Учится это тети-Майино сокровище в техническом вузе и мечтает «воткнуться» еще в юридический. Жажда знаний? О, нет! «В наше время с одним дипломом толку не будет». «Толк» на языке Феликса — это деньги. Любое жизненное явление, в котором нет толку, для него просто не существует.

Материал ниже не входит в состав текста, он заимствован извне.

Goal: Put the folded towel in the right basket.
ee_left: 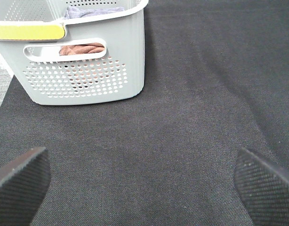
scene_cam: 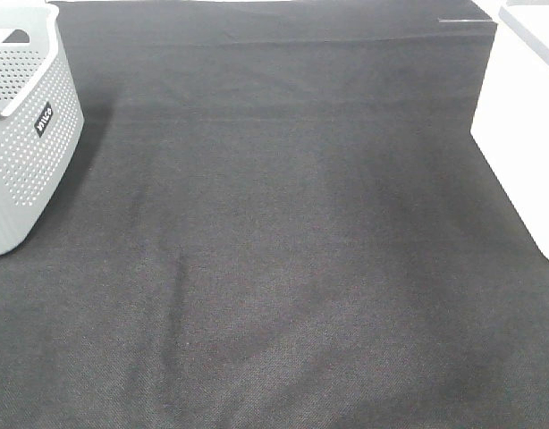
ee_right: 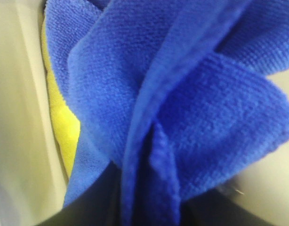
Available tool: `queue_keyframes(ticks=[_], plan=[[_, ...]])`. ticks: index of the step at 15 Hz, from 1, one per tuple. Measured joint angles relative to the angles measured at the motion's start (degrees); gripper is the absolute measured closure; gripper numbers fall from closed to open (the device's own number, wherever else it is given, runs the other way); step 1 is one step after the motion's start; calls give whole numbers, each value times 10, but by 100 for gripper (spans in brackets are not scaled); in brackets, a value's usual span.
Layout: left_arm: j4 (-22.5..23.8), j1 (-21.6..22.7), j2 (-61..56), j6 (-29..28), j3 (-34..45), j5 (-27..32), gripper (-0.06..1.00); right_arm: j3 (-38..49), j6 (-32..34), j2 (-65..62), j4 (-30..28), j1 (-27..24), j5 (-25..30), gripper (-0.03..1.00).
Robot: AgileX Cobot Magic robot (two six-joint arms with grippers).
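The folded blue towel [ee_right: 182, 94] fills the right wrist view, bunched and hanging from my right gripper [ee_right: 151, 207], whose dark fingers are shut on its lower fold. It hangs inside the white right basket [ee_right: 17, 117], over a yellow towel [ee_right: 62, 122]. In the exterior high view the right basket [scene_cam: 525, 134] stands at the right edge; the towel and both grippers are out of that view. My left gripper [ee_left: 144, 188] is open and empty, low over the black cloth, its fingertips [ee_left: 22, 174] wide apart.
A grey perforated basket [scene_cam: 29, 134] stands at the left; in the left wrist view this grey basket [ee_left: 88, 80] holds a brown towel [ee_left: 81, 48] and a purple one [ee_left: 95, 12]. Black cloth [scene_cam: 283, 250] covers the table.
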Motion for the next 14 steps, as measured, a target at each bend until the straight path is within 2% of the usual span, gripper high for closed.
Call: queue_keyframes(ticks=[4,5,6,7,8,10,14], plan=[[0,0,0,0,0,0,-4,0,19,39,6,0,-2,68],[0,0,0,0,0,0,-4,0,33,45,10,0,-5,54],[0,0,0,0,0,0,-4,0,41,46,13,0,-8,23],[0,0,0,0,0,0,-4,0,41,46,16,0,-10,11],[0,0,0,0,0,0,-4,0,41,46,17,0,-10,6],[0,0,0,0,0,0,-4,0,41,45,20,0,-10,2],[0,0,0,0,0,0,-4,0,40,23,19,0,-10,2]])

Нет, Гришка все-таки не станет Феликсом.

А кем он станет?

Как-то в газете промелькнуло: дескать, ученые будущего создадут новую Галатею, в тысячу раз лучше существующих. Представилось нечто идеально-пластмассово-розовое, воплощенное в манекенную точность; может, и Гришка будет участвовать в этом кощунстве?

О, как я торжествовала, прочитав, что Герман Титов знает наизусть «Евгения Онегина!»

— Это развивает память, мама, — сказал Гришка.

* * *

Но теперь всему этому конец!..

Мы едем на море!

Рухнет, ослепляя, хрустальная гора, — в ней разбитое на тысячу осколков солнце. Ветер зашершавит кожу, свежий, как в первый день творения.

Дыши, лягушонок, пробегись по горячей гальке, ощути себя, свои мускулы, свой кричащий рот!..

Ведь ты живой, ты, о котором и помину не было всего лет пятнадцать тому назад, и разве это не чудо, что ты есть, и что есть это море, это солнце, этот ветер?..

* * *

— В жизни я не полезу в ваше море!

После этой декларации Гришка в одно мгновенье завернулся в мой белый купальный халат и затих. А меня бил, трепал, ломал вовсе неуместный, непедагогичный, безудержный смех, и галька, гремя, ерзала подо мной.

Вот как все вышло.

Гришка отнесся к морю снисходительно: да, большое, да, синее, а каким же еще ему быть? Он похлопал вспененную лапу моря, протянувшуюся к его прямым египетским лодыжкам. И, рассеянно улыбаясь, зашагал к воде.

Море немножко откатилось, словно желая издали рассмотреть эту фигурку, похожую на сосновую щепочку в лазурных плавках; волны поплясали и, видимо, сговорились; одна, подкатившись, отвесила Гришке звучную оплеуху; пока он чихал и отплевывался, вторая, как мячик, перекинула его третьей, и, наконец, волны, взявшись дружно, с громом провезли его коленками по галечнику и выкинули к моим ногам... Все это было разыграно с четкостью и быстротой футбола хорошего класса: вопль, который уже стоял у меня в горле, разрядился нелепым приступом смеха...

Гришка белым мохнатым коконом возлежал на песке, как изваяние укоризны; я решила пока его не теребить.

Пляж был как пляж: немножко серой гальки и очень много коричневых тел, одетых почти ни во что; тут была веселая пестрота зонтов, китайских полотенец, поролоновых матрасиков; маскарадная причудливость головных уборов; хруст камешков, возгласы заядлых преферансистов, женский визг и все заглушающий могучий говор моря.

И я пошла к воде...

В море есть что-то особенное, невыразимое словом, но внятное каждому: самый масштаб его просторов, не сравнимый ни с чем городским, заставляет почувствовать, что твой дом — не только двухкомнатная секция на пятом этаже, но — планета. Именно в море приходят к тебе самые неповседневные, детски-праздничные мысли. Волна покачивает в шелковой люльке невесомое тело: вот сейчас ударит сильнее — и взлетишь в теплую голубизну.